[Task objective]
Among the entries that follow, find the lines containing the string "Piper" and copy them.

[Given data]
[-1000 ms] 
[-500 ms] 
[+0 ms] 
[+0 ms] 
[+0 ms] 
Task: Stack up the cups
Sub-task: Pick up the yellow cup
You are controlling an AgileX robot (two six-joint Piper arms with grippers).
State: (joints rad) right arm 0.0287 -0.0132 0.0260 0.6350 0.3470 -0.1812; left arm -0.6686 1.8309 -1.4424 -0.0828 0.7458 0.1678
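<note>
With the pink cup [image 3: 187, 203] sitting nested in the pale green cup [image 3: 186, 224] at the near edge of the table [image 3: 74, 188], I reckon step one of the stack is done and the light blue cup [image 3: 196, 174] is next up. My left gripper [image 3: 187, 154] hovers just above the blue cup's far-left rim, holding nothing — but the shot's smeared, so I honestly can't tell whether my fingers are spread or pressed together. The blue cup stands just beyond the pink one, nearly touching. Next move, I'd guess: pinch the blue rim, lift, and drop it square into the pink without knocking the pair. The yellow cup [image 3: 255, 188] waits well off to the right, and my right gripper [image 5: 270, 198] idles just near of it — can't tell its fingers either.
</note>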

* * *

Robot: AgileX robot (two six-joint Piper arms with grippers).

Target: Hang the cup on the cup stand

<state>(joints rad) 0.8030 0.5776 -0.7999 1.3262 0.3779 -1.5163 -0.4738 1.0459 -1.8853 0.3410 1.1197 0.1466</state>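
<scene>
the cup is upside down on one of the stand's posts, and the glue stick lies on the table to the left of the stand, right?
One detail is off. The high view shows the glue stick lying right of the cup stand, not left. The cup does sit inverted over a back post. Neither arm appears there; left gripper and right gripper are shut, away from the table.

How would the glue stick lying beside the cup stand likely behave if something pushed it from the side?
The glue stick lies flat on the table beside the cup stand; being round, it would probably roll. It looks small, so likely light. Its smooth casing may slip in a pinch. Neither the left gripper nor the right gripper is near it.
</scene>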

[Output for this exercise]
You are controlling an AgileX robot (two six-joint Piper arms with grippers).
Robot: AgileX robot (two six-joint Piper arms with grippers).

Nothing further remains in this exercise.